There. He'd gotten it out, and reasonably well, if he said so himself. It wasn't even close to everything he wanted to say, but it would do for a start. Jack said nothing, but his expression -- was it affection? admiration? -- made Will feel...accepted. It was something he'd had precious little of since leaving England, but he'd found no shortage of it here with Jack, despite the man's numerous flaws.
But now, having bared his soul, he needed something in return. There was absolutely no guarantee he'd get it, but nothing ventured..."Do you still have family somewhere, Jack?"
"None as would lay claim to me," Jack said casually. "Though I am prodigiously talented at many things, 'respectability' ain't one of 'em.

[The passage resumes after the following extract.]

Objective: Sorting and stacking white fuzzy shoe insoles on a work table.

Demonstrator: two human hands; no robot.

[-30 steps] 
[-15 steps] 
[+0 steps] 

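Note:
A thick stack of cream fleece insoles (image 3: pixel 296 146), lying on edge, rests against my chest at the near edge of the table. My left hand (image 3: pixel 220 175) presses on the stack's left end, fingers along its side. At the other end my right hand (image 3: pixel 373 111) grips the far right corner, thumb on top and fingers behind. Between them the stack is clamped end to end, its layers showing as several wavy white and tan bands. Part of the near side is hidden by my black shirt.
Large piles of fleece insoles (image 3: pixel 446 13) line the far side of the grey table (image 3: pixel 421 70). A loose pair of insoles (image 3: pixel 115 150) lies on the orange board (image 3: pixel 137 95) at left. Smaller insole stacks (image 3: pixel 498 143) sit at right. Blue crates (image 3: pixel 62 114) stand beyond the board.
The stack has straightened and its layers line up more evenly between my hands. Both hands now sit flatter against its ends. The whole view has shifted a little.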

They were none too pleased when I took to the stage, an' you can imagine what they'd think of my present vocation."
"Then they don't know...who you are?"
"Can't say for sure whether they do or don't, but it hardly matters now." His affability of a few seconds ago was gone, replaced by a cultivated aloofness that Will had come to know well, and the warning was as clear as a carillon. Someday, maybe, Jack would say more. But not today.
He didn't want to lose this moment, this feeling of connectedness, and he fumbled in vain for something to say that might restore Jack's good humour. Failing that, he fell silent, wishing he'd shut his mouth a few sentences sooner.
Blast it. Wasn't the boy's fault he'd touched a sore spot. Now Will had gone all skittish and withdrawn. That wouldn't do at all. Best to turn the conversation back to a safer topic. Put him at ease.
"So, then, this play of yours that moved ye so -- how did it go?"
Will's brow furrowed in suspicion. "I thought you said you knew it. That you'd done it yourself."
"Aye, I have done, I'm sure of it," Jack admitted, "but that was a lot of rum and a lot of sun and lot of water under the ship gone by. Me powers of anamnesis ain't what they once were." He vaguely recalled something to do with a forest and a wedding -- he did so love weddings -- but not much else.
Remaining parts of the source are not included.